- Problem requirements -
Repeat the first line of the listing and each line after it, exactly, through the line containing "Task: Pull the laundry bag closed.".

- Data segment -
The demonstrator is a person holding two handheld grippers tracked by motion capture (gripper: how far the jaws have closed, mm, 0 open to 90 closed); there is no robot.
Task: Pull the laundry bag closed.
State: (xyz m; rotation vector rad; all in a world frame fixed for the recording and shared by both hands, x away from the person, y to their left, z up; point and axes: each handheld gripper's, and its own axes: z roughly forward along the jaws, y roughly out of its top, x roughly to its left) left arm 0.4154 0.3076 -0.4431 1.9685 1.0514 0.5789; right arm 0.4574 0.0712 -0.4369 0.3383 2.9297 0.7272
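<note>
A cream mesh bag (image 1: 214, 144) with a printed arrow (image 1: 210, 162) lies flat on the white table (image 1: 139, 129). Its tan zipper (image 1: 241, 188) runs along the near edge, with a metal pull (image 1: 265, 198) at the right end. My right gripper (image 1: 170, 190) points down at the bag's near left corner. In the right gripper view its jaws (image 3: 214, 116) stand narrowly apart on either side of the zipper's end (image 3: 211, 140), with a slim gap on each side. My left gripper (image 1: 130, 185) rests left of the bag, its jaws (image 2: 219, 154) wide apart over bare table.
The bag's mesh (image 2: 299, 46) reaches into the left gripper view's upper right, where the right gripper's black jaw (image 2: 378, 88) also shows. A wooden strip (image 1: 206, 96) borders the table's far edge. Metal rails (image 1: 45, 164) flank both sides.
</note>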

- Response box -
The demonstrator is a person holding two handheld grippers tracked by motion capture (gripper: how far the jaws have closed, mm, 0 open to 90 closed); there is no robot.
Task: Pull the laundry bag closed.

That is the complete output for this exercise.